That is better, but it still does not converge to the true theta value. We can change the learning rate from its default value of 0.01:

svgd = graph.svgd(observed_data, 
                  prior=prior, 
                  learning_rate=0.05
                  )
svgd.plot_ci(true_theta=true_theta)

Or even better, we can make the learning rate start our large and decay exponentially during training:

step_schedule = ExpStepSize(first_step=0.05, last_step=0.01, tau=30.0)
step_schedule.plot(100);

svgd = graph.svgd(observed_data, 
                  prior=prior, 
                  learning_rate=step_schedule
                  )
svgd.plot_ci(true_theta=true_theta)

We can also help optimization by applying moment regularization across iterations:

reg_schedule = ExpRegularization(first_reg=10.0, last_reg=0.1, tau=20.0)
reg_schedule.plot(100) ;

svgd = graph.svgd(observed_data, 
                  prior=prior, 
                  learning_rate=step_schedule,
                  regularization=reg_schedule,
                  nr_moments=2
                  )
svgd.plot_ci(true_theta=true_theta)

It does not contribute much in this case that already converges, but for more complex models using regularization can help stabilize the optimization.

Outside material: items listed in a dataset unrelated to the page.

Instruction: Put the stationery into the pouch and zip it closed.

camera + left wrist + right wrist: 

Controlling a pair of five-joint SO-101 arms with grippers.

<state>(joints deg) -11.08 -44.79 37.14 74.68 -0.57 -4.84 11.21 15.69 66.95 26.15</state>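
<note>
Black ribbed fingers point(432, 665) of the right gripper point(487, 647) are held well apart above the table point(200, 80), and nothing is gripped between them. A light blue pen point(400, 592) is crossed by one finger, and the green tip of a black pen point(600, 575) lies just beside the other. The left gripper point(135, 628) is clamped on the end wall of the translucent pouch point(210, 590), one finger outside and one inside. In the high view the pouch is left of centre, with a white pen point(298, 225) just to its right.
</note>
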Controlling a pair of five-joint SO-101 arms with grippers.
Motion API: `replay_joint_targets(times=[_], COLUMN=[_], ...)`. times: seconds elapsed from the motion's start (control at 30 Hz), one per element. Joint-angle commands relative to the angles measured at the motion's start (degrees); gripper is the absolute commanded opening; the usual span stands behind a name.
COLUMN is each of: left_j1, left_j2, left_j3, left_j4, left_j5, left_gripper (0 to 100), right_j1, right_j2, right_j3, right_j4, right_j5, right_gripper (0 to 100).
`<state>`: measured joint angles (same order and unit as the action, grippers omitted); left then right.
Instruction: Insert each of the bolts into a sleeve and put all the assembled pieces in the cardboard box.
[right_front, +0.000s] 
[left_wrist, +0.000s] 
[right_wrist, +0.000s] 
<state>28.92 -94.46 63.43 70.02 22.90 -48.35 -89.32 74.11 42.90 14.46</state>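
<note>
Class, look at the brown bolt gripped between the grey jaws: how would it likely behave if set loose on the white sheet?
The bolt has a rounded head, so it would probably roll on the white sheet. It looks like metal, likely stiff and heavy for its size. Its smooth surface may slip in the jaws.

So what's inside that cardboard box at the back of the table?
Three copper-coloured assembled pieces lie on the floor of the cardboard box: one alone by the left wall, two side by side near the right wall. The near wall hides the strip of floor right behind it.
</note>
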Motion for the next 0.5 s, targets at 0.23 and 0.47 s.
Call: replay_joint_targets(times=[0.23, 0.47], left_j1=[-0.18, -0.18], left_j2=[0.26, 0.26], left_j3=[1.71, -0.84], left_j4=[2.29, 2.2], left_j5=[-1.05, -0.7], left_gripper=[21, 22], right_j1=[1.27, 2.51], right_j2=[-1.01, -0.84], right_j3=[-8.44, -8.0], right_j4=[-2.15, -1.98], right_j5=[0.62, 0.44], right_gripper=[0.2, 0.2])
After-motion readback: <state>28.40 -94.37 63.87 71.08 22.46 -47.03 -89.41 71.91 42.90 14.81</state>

To see how the posteorior evolves over iterations, we can plot both mean and Std:

svgd.plot_convergence() ;

We can see the Std is not done falling, meaning CI is not done shrinking. Lets run more iterations:

svgd = graph.svgd(observed_data, 
                  prior=prior, 
                  learning_rate=step_schedule,
                  regularization=reg_schedule,
                  nr_moments=2,
                  n_iterations=300,
                  )
svgd.plot_convergence() ;

svgd.summary()
Parameter  Fixed      MAP        Mean       SD         HPD 95% lo   HPD 95% hi  
0          No         6.9854     6.9841     0.1580     6.7435       7.2429      

Particles: 24, Iterations: 300
results = svgd.get_results()
results.keys()
dict_keys(['particles', 'theta_mean', 'theta_std', 'hpd_lower', 'hpd_upper', 'particles_unconstrained', 'history', 'history_unconstrained'])
results["theta_mean"].item()
6.98409662410592
svgd.map_estimate_from_particles()
([6.985368197763583], 6792.391853498433)
#svgd.animate(duration=5)

Posterior predictive checks

from scipy.stats import ecdf

# ECDF for observed data
res = ecdf(observed_data)
x, ecdf = res.cdf.quantiles, res.cdf.probabilities

fig, (ax1, ax2) = plt.subplots(1, 2, figsize=(8,3))
sns.histplot(observed_data,
             kde=False, stat='density', label='Data', ax=ax1)
graph.update_weights(svgd.get_results()['theta_mean'])
ax1.plot(x, graph.pdf(x), lw=1.5, c='C1', label='PDF')
ax1.set_xlabel('Reward (time)')
ax1.set_title('PDF')
ax1.legend()
ax2.plot(x, ecdf, lw=1.5, c='C0', label='ECDF')
ax2.plot(x, graph.cdf(x), lw=1.5, c='C1', label='CDF')
ax2.set_xlabel('Reward (time)')
ax2.set_title('CDF')
ax2.legend() 
ax3 = ax2.twinx()
ax3.plot(x, graph.cdf(x)-ecdf, lw=0.5, c='C2', 
    alpha=0.5,label='CDF-ECDF')
ax3.grid(False)
ax3.set_ylabel('CDF - ECDF', color='C2')
ax3.tick_params(axis='y', colors='C2')
plt.tight_layout()

Adaptive optimizers

Phasic provides three optimizers for SVGD that offer adaptive per-parameter learning rates. These can be particularly useful when gradients have vastly different scales across parameters or when fixed step sizes cause oscillation.

Optimizer Comparison:

Optimizer Adaptive LR Momentum Best For
Fixed LR No No Simple, well-tuned problems
Adam Yes Yes General purpose (recommended)
SGDMomentum No Yes Accelerating convergence
RMSprop Yes No Non-stationary objectives
Adagrad Yes No Sparse gradients

Adam

When using Adam, the learning_rate parameter passed to SVGD is ignored in favor of the optimizer’s learning rate.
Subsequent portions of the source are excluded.